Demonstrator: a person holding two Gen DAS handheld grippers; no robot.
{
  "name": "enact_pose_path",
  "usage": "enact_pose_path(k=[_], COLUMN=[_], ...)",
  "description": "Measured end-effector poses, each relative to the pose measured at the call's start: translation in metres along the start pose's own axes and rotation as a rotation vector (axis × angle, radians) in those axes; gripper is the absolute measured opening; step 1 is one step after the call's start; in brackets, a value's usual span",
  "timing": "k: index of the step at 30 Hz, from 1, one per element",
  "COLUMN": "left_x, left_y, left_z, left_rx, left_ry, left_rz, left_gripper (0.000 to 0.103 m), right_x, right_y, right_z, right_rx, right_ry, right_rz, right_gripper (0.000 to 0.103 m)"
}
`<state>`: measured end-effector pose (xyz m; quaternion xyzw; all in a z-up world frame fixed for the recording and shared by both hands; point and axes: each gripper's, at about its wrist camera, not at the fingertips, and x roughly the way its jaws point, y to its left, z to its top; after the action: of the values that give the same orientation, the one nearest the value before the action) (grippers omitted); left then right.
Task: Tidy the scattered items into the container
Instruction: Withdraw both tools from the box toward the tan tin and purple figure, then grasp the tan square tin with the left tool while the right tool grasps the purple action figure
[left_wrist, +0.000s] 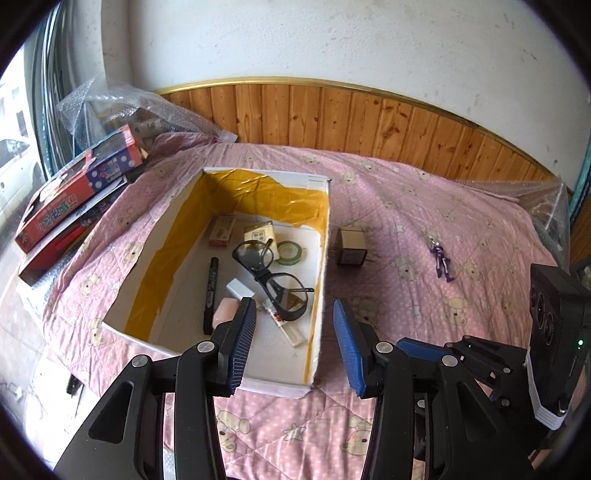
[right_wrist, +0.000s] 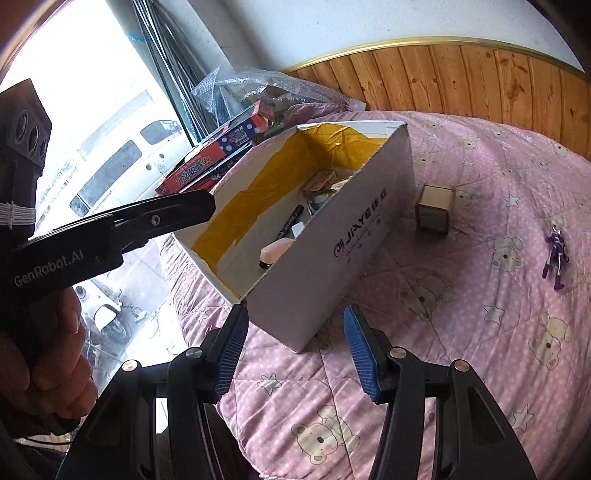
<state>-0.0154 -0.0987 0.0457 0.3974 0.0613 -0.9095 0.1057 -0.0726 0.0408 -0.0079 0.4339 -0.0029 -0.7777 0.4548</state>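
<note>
A white cardboard box (left_wrist: 325, 236) with yellow lining lies on the pink bed. It holds safety glasses (left_wrist: 271, 277), a black marker (left_wrist: 211, 295), a tape roll (left_wrist: 291, 252), a pink eraser (left_wrist: 226, 309) and small packets. My left gripper (left_wrist: 293, 345) is open and empty above the box's near right corner. A small cube box (left_wrist: 351, 245) and a purple figurine (left_wrist: 441, 262) lie on the bed right of the box. My right gripper (right_wrist: 295, 354) is open and empty, near the box's (right_wrist: 332, 258) near corner. The cube (right_wrist: 435, 212) and figurine (right_wrist: 556, 254) lie to its right.
Red game boxes (left_wrist: 74, 195) and bubble wrap (left_wrist: 122, 107) are stacked at the bed's far left. A wooden headboard (left_wrist: 332, 118) runs along the back. The pink quilt (left_wrist: 424, 206) spreads right. The left gripper's body (right_wrist: 103, 229) crosses the right wrist view.
</note>
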Motion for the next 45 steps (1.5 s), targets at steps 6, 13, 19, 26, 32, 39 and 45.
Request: enact_pose_path(k=[6,13,19,26,32,39,45], left_x=[0.009,0.037,0.073,0.131,0.186,0.235,0.260], left_y=[-0.040,-0.083,-0.110,-0.122,-0.118,-0.114,-0.113], left_z=[0.006,0.018,0.034,0.052,0.063,0.072,0.077], left_rx=[0.096,0.166,0.179,0.124,0.004,-0.062,-0.018], left_ry=[-0.012,0.018,0.061,0.141,0.220,0.242,0.182], left_rz=[-0.044,-0.091,-0.134,-0.153,-0.140,-0.060,0.073], left_gripper=[0.046,0.046,0.046,0.048,0.050,0.050,0.055], right_x=[-0.006,-0.009,-0.008,-0.002,0.001,0.000,0.012], right_y=[-0.040,-0.091,-0.130,-0.166,-0.194,-0.227,-0.256], right_z=[-0.009,-0.007,-0.003,0.005,0.022,0.047,0.058], right_rx=[0.094,0.182,0.249,0.306,0.350,0.390,0.429], right_ry=[-0.009,-0.010,-0.006,-0.006,-0.027,-0.074,-0.071], right_rz=[-0.036,-0.100,-0.156,-0.212,-0.259,-0.367,-0.430], right_gripper=[0.056,0.056,0.056,0.057,0.059,0.068,0.073])
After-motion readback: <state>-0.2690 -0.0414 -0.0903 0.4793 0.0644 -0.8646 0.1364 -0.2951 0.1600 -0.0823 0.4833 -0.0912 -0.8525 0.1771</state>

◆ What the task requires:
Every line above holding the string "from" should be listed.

◆ Completed exercise:
  "timing": "k: index of the step at 30 Hz, from 1, one per element",
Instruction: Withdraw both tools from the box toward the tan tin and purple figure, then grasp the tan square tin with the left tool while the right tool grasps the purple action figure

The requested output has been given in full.